Bu Blogda Ara
19 Şubat 2015 Perşembe
1 Ağustos 2014 Cuma
DERVİŞ POSTUNDAKİ NEMRUTLAR!
SOSYOLOG-EROLKEKEÇ
01.08.2014/ Namazgâh-İst
Not:”Ben Müslüman’ım deyip dosdoğru olanlara saygımı ve muhabbetimi
ifade ediyorum, Dini kullananlar zümresine ait söylediklerim…

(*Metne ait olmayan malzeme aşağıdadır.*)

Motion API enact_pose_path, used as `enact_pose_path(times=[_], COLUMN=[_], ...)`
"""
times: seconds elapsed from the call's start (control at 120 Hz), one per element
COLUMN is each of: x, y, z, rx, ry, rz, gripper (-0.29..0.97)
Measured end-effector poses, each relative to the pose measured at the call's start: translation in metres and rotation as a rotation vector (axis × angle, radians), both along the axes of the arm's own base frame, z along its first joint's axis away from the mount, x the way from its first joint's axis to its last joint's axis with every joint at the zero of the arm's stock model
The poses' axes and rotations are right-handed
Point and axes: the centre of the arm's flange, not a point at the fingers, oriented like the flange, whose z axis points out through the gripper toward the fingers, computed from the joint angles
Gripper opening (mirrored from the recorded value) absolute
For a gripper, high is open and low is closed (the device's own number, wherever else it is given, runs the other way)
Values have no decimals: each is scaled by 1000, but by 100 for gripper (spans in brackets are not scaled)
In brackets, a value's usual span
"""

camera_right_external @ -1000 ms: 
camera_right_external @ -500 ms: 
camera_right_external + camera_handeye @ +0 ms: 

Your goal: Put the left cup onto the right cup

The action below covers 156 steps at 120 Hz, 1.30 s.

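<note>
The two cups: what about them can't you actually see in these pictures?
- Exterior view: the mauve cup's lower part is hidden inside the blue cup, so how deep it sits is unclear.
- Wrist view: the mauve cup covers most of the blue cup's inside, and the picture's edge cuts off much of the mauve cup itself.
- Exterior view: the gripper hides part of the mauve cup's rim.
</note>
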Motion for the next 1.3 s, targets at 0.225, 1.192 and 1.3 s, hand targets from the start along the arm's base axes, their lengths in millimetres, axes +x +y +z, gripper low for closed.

Âlemi seyreyleyeyim diye bir
durdum durmasaydım, etraf tamamıyla cübbeli ve kılık değiştirmiş olanların iç
dünyalarını gizledikleri sırtlanlarla dolu olduğunu gördüm. Bu sırtlanların
sırtlarındaki postların bu kadar sermaye taşıdığını bileydim bu yollarda
adımlar mıydım?
Dünyanın debdebesiyle meşgul olanlar,
kıbleleri taştan yapılmış ve sütun gibi üzerine kimin oturacağı belli olmayan
putlara tapınırken, üzerlerindeki cübbelerin ve meşreplerin beni kandırdığını
söylesem hiç aklın yok muydu? Diyenlerin olacağını biliyorum ve sözlere
kulaklarımı tıkayarak, tüm tecrübelerimi sizinle paylaşmak için bu gün
klavyenin başına geçtim, Bu kalemin(klavyenin)Allah’ın üzerine yemin ettiği
kalem olmasını rabbimden niyaz ederek biraz sizlerin başını ağrıtacağım…
Âlem puşt olmuş, ben ise
sırtlanların sırtındaki koyun postuna bakarak hep iyi niyet duygularımın esiri
olarak yaşam serüvenimi devam ettirdim. Bu serüvenim o kadar acılarla dolu ki
nereden başlasam her yanımdan, iliklerimdeki kanlarım içimden dışarıya fırlayıp
patlıyor. Ey Derviş postundaki, Belamlar! Nemrutların hayat stili hayatlarınızı
dizayn etmesine rağmen neden bir derviş postuna bürünerek, insanlığın ruhunu
kara emellerinizin son durağı olan istikbal arzularınıza kurban edersiniz.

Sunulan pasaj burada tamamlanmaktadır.